A Tripal module for storing raw phenotypic data. Specifically meant to help researchers contribute raw data, visualize summaries and download for further analysis.
2
stars
2
forks
source link
Optimize query to check that plant_id exists based on plant properties #102
This is a rough PR focused on optimizing the check during data upload that the plant record described for a given cell exists or not. This optimization is required to get some large-scale phenotypic data in. However, it is a bit rough and not ideal as we have moved development over to Tripal 4 and this is more a stop-gap measure to get these data in before the Tripal 4 version of this module is done.
Description
This PR optimizes the changed query in the following ways:
switches the project sub-query to a full join for better use of pheno_plant_project_project index.

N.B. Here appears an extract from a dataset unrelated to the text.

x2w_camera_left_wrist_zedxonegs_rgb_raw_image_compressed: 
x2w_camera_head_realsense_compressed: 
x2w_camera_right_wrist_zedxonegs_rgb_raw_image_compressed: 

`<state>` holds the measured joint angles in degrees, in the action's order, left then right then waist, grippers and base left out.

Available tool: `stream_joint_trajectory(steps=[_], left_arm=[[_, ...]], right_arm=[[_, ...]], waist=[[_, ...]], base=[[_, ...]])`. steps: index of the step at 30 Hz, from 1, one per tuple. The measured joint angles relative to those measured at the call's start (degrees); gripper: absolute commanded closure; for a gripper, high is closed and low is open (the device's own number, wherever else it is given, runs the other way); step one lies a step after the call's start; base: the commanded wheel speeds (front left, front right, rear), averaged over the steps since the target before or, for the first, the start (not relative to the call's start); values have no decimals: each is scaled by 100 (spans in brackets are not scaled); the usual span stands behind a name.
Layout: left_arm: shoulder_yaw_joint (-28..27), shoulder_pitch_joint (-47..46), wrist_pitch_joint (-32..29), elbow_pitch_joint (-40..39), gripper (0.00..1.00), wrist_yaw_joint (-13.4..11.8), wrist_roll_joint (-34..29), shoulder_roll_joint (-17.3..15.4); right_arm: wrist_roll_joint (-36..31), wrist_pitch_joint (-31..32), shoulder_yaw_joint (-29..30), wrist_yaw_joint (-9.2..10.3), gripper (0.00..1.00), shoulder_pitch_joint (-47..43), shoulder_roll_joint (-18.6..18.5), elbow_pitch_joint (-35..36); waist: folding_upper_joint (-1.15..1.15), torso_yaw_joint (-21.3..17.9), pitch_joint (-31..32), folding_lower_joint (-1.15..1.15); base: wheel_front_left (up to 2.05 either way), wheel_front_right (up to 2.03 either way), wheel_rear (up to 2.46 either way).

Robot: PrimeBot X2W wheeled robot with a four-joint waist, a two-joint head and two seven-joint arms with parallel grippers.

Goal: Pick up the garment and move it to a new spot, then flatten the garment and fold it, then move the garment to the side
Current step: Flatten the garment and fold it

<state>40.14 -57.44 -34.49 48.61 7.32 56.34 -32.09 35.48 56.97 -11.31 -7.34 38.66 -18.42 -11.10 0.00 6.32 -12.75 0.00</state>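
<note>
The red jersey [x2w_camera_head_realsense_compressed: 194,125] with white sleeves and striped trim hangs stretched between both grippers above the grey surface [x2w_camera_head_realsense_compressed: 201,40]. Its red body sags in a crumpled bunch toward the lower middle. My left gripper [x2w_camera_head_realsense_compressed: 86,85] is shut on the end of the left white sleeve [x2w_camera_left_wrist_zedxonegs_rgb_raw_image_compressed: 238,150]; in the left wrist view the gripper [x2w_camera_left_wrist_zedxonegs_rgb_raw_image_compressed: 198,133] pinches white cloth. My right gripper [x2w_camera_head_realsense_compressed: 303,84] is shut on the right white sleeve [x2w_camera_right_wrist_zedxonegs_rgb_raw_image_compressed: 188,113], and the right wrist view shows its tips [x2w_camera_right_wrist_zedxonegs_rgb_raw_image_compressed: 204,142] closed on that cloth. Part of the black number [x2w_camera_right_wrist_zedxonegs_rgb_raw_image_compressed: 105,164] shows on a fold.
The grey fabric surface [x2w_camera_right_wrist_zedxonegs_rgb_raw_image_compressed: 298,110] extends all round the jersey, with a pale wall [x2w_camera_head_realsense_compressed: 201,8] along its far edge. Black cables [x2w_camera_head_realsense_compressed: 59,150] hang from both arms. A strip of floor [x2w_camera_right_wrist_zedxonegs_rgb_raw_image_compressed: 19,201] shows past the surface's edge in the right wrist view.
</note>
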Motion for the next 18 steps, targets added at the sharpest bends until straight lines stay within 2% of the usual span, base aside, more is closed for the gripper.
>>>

breaks up the row identifier (previously $plot parameter) into its components as php is much faster at this than postgresql
switches row identifier plant properties to individual statements in the where clause so that the pheno_plant_stock, pheno_plantprop_multi and pheno_measurements_multi indices are used.
removes sub-queries looking up cvterms and instead hard-codes them 🙈 This should be changed to using variable_set at the beginning of the upload job (use same queries to look them up in chado for each job) and then variable_get here.
Note
In addition to these changes one should add the following indices:
CREATE INDEX pheno_plant_stock ON pheno_plant (stock_id);
CREATE INDEX pheno_plant_project_project ON pheno_plant_project (project_id);
CREATE INDEX pheno_plantprop_multi ON pheno_plantprop (plant_id, type_id);
CREATE INDEX pheno_measurements_multi ON pheno_measurements (plant_id, type_id, unit_id);
We are not doing this in the module code for Tripal 3 but indices will be made automatically in the Tripal 4 version of this module.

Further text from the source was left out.